- Exercise requirements: Transcribe the listing below in its entirety, exactly.

- Dataset excerpt:
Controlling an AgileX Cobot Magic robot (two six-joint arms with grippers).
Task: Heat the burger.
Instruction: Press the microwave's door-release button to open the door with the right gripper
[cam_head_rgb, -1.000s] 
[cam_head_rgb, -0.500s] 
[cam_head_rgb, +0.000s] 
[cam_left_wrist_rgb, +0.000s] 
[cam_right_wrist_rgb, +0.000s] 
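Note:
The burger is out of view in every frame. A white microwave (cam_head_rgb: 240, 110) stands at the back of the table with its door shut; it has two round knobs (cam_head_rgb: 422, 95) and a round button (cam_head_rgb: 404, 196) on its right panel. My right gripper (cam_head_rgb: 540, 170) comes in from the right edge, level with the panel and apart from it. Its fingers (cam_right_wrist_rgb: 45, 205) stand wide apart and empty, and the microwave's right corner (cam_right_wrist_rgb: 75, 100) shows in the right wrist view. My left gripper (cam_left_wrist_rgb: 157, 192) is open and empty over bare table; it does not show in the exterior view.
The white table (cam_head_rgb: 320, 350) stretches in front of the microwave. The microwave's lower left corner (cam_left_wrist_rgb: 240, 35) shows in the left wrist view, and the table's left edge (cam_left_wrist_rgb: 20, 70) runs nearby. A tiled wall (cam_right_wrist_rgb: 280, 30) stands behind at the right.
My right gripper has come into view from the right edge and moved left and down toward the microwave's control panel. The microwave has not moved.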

- Your solution:
Controlling an AgileX Cobot Magic robot (two six-joint arms with grippers).
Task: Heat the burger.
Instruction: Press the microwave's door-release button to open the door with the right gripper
[cam_head_rgb, -1.000s] 
[cam_head_rgb, -0.500s] 
[cam_head_rgb, +0.000s] 
[cam_left_wrist_rgb, +0.000s] 
[cam_right_wrist_rgb, +0.000s] 
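Note:
The burger is out of view in every frame. A white microwave (cam_head_rgb: 240, 110) stands at the back of the table with its door shut; it has two round knobs (cam_head_rgb: 422, 95) and a round button (cam_head_rgb: 404, 196) on its right panel. My right gripper (cam_head_rgb: 540, 170) comes in from the right edge, level with the panel and apart from it. Its fingers (cam_right_wrist_rgb: 45, 205) stand wide apart and empty, and the microwave's right corner (cam_right_wrist_rgb: 75, 100) shows in the right wrist view. My left gripper (cam_left_wrist_rgb: 157, 192) is open and empty over bare table; it does not show in the exterior view.
The white table (cam_head_rgb: 320, 350) stretches in front of the microwave. The microwave's lower left corner (cam_left_wrist_rgb: 240, 35) shows in the left wrist view, and the table's left edge (cam_left_wrist_rgb: 20, 70) runs nearby. A tiled wall (cam_right_wrist_rgb: 280, 30) stands behind at the right.
My right gripper has come into view from the right edge and moved left and down toward the microwave's control panel. The microwave has not moved.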

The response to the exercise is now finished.